▸ **WHAT IS NEEDED**:
In your reply, print every line of the listing exactly and omit all images.

▸ **THE DATA**:
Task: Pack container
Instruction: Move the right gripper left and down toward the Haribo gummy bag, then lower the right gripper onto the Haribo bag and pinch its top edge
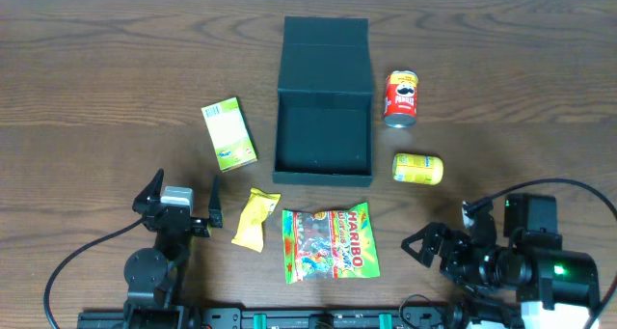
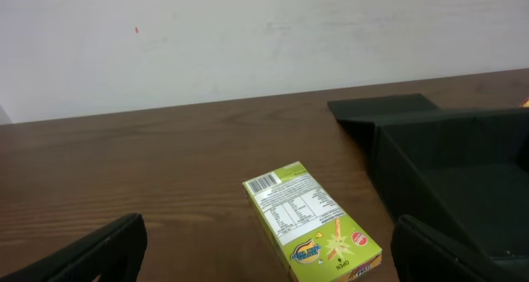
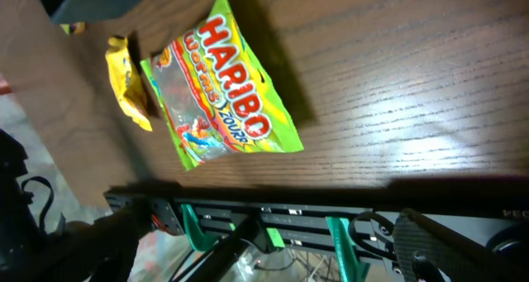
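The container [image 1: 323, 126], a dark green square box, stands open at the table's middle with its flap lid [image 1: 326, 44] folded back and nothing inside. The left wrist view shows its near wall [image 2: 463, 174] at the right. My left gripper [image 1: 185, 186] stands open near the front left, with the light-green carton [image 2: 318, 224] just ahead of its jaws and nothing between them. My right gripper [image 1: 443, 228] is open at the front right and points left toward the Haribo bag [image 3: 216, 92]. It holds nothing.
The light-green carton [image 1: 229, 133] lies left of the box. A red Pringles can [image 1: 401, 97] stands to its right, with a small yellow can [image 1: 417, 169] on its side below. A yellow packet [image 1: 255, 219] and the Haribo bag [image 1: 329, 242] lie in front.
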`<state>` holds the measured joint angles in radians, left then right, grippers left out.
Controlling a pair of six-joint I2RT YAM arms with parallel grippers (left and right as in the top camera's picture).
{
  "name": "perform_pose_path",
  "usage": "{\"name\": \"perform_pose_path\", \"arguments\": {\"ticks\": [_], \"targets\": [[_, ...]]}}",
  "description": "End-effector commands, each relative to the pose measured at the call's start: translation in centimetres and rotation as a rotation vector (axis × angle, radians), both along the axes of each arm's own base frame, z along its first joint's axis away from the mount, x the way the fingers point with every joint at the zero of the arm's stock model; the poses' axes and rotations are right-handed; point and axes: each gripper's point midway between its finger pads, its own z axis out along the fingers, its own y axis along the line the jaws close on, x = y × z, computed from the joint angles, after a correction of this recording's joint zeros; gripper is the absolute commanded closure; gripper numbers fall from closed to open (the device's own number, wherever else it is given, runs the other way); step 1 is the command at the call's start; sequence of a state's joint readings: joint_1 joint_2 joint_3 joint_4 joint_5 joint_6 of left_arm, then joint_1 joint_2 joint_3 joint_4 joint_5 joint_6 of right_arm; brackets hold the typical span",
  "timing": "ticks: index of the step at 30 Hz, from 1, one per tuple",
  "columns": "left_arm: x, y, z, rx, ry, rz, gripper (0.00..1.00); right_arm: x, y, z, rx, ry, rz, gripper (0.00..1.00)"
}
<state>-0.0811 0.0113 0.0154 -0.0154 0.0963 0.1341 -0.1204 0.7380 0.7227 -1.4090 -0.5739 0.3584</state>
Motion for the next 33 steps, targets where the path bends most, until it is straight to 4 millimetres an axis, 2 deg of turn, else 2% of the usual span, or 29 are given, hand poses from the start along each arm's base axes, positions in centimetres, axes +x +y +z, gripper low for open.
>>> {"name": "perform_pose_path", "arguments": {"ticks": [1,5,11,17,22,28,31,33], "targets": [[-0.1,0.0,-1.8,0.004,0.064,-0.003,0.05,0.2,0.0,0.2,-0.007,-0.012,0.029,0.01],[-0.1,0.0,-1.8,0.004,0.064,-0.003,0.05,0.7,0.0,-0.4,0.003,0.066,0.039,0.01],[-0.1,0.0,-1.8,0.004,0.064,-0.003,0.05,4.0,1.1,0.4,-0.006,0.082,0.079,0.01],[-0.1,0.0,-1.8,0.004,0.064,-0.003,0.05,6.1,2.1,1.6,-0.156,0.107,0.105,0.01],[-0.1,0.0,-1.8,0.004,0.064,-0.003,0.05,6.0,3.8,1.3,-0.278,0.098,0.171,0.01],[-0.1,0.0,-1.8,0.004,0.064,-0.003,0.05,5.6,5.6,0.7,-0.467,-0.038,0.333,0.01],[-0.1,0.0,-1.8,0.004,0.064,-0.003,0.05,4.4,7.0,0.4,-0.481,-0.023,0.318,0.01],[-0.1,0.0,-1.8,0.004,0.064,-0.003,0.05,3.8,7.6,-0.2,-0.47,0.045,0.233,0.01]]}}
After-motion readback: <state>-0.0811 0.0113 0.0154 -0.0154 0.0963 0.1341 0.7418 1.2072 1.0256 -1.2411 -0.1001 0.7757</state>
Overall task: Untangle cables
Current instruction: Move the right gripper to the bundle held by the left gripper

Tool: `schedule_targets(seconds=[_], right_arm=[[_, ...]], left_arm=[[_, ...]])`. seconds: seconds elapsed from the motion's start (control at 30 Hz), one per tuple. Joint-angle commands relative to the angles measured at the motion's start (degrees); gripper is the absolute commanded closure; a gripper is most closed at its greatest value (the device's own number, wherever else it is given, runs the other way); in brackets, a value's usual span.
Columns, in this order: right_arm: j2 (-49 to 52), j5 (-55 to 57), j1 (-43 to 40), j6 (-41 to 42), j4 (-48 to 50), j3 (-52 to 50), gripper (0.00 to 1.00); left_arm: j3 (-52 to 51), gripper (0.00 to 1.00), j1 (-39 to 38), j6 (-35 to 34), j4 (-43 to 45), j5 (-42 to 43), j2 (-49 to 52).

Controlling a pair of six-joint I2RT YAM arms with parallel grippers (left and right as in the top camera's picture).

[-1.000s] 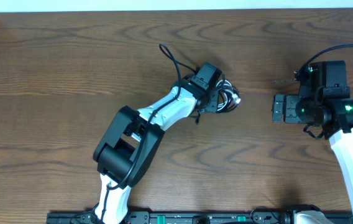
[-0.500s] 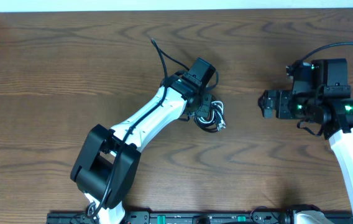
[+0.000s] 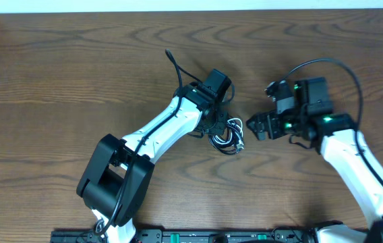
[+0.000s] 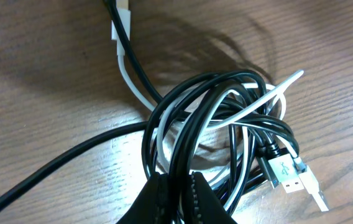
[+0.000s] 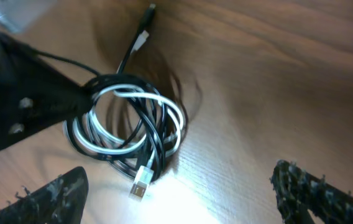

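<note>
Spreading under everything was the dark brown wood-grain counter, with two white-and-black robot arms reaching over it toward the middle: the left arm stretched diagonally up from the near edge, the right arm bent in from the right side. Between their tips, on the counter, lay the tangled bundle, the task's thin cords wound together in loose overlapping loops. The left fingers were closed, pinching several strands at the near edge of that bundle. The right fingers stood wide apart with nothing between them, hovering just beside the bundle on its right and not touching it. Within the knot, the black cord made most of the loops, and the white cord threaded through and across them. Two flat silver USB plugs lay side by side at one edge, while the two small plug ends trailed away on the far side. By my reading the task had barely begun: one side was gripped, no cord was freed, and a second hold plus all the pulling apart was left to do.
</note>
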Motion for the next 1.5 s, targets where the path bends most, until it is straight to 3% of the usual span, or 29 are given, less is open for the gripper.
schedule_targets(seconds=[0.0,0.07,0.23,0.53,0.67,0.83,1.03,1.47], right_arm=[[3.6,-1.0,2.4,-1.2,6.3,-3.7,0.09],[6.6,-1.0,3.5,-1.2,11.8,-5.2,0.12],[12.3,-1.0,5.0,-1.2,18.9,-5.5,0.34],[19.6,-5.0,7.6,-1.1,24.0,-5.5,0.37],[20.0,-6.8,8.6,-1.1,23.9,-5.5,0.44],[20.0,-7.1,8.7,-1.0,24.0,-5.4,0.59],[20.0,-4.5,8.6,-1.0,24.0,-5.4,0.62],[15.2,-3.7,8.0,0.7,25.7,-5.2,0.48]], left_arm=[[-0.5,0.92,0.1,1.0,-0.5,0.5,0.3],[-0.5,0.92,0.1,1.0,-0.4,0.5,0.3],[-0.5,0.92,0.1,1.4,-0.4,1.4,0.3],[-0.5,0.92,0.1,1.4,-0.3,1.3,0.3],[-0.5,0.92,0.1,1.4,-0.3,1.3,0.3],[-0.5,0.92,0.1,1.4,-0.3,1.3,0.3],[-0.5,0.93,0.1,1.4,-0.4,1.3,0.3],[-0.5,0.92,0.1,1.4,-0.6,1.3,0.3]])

▸ **ANSWER BELOW**:
Task: Pack container
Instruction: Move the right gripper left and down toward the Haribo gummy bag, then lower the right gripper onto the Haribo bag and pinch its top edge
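The container [image 1: 323, 126], a dark green square box, stands open at the table's middle with its flap lid [image 1: 326, 44] folded back and nothing inside. The left wrist view shows its near wall [image 2: 463, 174] at the right. My left gripper [image 1: 185, 186] stands open near the front left, with the light-green carton [image 2: 318, 224] just ahead of its jaws and nothing between them. My right gripper [image 1: 443, 228] is open at the front right and points left toward the Haribo bag [image 3: 216, 92]. It holds nothing.
The light-green carton [image 1: 229, 133] lies left of the box. A red Pringles can [image 1: 401, 97] stands to its right, with a small yellow can [image 1: 417, 169] on its side below. A yellow packet [image 1: 255, 219] and the Haribo bag [image 1: 329, 242] lie in front.
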`<state>` holds the measured joint angles in radians, left then right, grippers left out.
Controlling a pair of six-joint I2RT YAM arms with parallel grippers (left and right as in the top camera's picture).
{
  "name": "perform_pose_path",
  "usage": "{\"name\": \"perform_pose_path\", \"arguments\": {\"ticks\": [_], \"targets\": [[_, ...]]}}",
  "description": "End-effector commands, each relative to the pose measured at the call's start: translation in centimetres and rotation as a rotation vector (axis × angle, radians), both along the axes of each arm's own base frame, z along its first joint's axis away from the mount, x the way the fingers point with every joint at the zero of the arm's stock model; the poses' axes and rotations are right-handed; point and axes: each gripper's point midway between its finger pads, its own z axis out along the fingers, its own y axis along the line the jaws close on, x = y × z, computed from the joint angles, after a correction of this recording's joint zeros; gripper is the absolute commanded closure; gripper numbers fall from closed to open (the device's own number, wherever else it is given, runs the other way); step 1 is the command at the call's start; sequence of a state's joint readings: joint_1 joint_2 joint_3 joint_4 joint_5 joint_6 of left_arm, then joint_1 joint_2 joint_3 joint_4 joint_5 joint_6 of right_arm; brackets hold the typical span",
  "timing": "ticks: index of the step at 30 Hz, from 1, one per tuple",
  "columns": "left_arm: x, y, z, rx, ry, rz, gripper (0.00..1.00); right_arm: x, y, z, rx, ry, rz, gripper (0.00..1.00)"
}
<state>-0.0811 0.0113 0.0154 -0.0154 0.0963 0.1341 -0.1204 0.7380 0.7227 -1.4090 -0.5739 0.3584</state>
Motion for the next 33 steps, targets where the path bends most, until it is straight to 4 millimetres an axis, 2 deg of turn, else 2% of the usual span, or 29 are given, hand poses from the start along each arm's base axes, positions in centimetres, axes +x +y +z, gripper low for open.
>>> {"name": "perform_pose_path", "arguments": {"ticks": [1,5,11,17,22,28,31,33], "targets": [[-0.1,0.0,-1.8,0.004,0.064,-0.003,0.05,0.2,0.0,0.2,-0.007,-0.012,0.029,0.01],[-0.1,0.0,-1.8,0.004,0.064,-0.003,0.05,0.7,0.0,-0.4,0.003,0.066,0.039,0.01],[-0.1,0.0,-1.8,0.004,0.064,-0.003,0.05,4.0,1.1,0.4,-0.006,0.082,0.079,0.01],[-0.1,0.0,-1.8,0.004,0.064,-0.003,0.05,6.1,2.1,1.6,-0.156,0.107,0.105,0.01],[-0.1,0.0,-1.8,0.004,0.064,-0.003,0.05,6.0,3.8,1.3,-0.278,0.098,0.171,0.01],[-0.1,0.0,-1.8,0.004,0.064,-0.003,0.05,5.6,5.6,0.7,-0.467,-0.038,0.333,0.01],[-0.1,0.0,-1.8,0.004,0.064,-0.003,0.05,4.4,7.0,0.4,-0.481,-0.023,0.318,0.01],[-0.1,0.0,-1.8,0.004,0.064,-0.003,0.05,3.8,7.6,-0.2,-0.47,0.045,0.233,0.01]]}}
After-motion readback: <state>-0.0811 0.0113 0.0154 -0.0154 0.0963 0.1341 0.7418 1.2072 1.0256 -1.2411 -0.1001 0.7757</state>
Overall task: Untangle cables
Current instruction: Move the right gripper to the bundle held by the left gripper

Tool: `schedule_targets(seconds=[_], right_arm=[[_, ...]], left_arm=[[_, ...]])`. seconds: seconds elapsed from the motion's start (control at 30 Hz), one per tuple. Joint-angle commands relative to the angles measured at the motion's start (degrees); gripper is the absolute commanded closure; a gripper is most closed at its greatest value (the device's own number, wherever else it is given, runs the other way); in brackets, a value's usual span.
Columns, in this order: right_arm: j2 (-49 to 52), j5 (-55 to 57), j1 (-43 to 40), j6 (-41 to 42), j4 (-48 to 50), j3 (-52 to 50), gripper (0.00 to 1.00); left_arm: j3 (-52 to 51), gripper (0.00 to 1.00), j1 (-39 to 38), j6 (-35 to 34), j4 (-43 to 45), j5 (-42 to 43), j2 (-49 to 52).

Controlling a pair of six-joint I2RT YAM arms with parallel grippers (left and right as in the top camera's picture).

[-1.000s] 
[-0.500s] 
[+0.000s] 
[+0.000s] 
[+0.000s] 

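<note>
Spreading under everything was the dark brown wood-grain counter, with two white-and-black robot arms reaching over it toward the middle: the left arm stretched diagonally up from the near edge, the right arm bent in from the right side. Between their tips, on the counter, lay the tangled bundle, the task's thin cords wound together in loose overlapping loops. The left fingers were closed, pinching several strands at the near edge of that bundle. The right fingers stood wide apart with nothing between them, hovering just beside the bundle on its right and not touching it. Within the knot, the black cord made most of the loops, and the white cord threaded through and across them. Two flat silver USB plugs lay side by side at one edge, while the two small plug ends trailed away on the far side. By my reading the task had barely begun: one side was gripped, no cord was freed, and a second hold plus all the pulling apart was left to do.
</note>
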Motion for the next 1.5 s, targets where the path bends most, until it is straight to 3% of the usual span, or 29 are given, less is open for the gripper.
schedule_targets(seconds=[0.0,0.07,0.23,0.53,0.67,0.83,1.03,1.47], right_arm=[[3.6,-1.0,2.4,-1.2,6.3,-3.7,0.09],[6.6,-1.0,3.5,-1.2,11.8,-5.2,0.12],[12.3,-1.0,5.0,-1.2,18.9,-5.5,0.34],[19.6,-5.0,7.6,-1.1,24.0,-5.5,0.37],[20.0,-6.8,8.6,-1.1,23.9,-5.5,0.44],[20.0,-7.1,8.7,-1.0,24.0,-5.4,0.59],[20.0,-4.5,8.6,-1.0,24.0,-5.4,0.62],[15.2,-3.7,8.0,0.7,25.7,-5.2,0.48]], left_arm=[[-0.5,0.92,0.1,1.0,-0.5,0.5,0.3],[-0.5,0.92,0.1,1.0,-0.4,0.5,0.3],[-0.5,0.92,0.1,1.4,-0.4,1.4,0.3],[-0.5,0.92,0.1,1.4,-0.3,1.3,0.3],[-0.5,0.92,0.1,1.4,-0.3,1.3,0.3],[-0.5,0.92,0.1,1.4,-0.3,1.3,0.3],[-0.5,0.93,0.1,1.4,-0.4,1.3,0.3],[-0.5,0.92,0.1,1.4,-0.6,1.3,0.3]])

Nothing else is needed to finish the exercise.